Stone Ridge Investment Partners plans to shorten duration by 2.5% if the 10-year Treasury closes with a yield at or below 5%: it would cut duration to 4.39-years from its current 4.5-year level. Last Monday, the 10-year was at 5.10%. David Killian, portfolio manager, says he would buy two- and 30-year U.S. Treasuries, selling intermediate maturity Treasuries to shorten duration. He says he has no idea whether yields will fall below 5%. He believes the Federal Reserve has mostly finished easing rates, because the most recent cut was only 25 basis points instead of the 50 many had expected.

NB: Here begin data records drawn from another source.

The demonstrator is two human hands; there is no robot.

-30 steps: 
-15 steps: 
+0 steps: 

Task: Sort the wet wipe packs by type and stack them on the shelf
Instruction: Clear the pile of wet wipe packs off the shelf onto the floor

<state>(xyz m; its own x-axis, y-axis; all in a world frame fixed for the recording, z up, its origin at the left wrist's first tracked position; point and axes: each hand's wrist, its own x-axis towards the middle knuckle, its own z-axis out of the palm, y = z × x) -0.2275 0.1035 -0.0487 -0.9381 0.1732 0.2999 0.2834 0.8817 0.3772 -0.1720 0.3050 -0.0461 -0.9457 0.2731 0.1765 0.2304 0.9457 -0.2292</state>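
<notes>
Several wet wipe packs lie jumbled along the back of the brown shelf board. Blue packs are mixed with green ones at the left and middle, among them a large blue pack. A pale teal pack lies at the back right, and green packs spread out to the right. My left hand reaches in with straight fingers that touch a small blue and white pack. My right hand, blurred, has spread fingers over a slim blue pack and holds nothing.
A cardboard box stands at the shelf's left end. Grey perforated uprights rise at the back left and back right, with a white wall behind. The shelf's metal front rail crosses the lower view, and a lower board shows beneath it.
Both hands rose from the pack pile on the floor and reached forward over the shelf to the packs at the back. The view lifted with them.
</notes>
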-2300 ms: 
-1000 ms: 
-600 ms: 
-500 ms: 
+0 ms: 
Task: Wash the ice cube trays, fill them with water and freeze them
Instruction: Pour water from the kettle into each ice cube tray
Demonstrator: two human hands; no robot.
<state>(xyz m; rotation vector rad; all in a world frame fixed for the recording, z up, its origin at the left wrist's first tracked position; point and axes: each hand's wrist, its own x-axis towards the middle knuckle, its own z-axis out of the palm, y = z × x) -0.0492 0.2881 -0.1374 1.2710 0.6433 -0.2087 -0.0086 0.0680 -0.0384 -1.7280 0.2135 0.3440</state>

Stone Ridge has also been buying auto paper lately, which Killian believes is oversold due to the market's still-pessimistic view of the direction of consumer spending. He has purchased Ford 77/8% notes of '10 (A2/A-), General Motors Acceptance Corporation 73/4% of '10 (A2/A), and Daimler Chrysler 7% of '11 (A3/A-). Killian says he has also been selling GMAC bonds to buy Ford, on the view that they should trade on top of each other, though he says the Ford bonds are oversold due to the company's legal troubles involving Bridgestone/Firestone. The Ford 7 7/8% notes were trading at 174 basis points over the 10-year Treasury curve last Tuesday; the GMACs were trading at 161 over.

Stone Ridge allocates 42% to corporates, 40% to mortgage-backed securities, 15% to Treasuries and 3% to asset-backed securities. The firm has $175 million under management. At a duration of 4.5 years, the Malvern, Pa., shop is slightly under its 4.6 year benchmark, the Lehman Brothers Aggregate Index.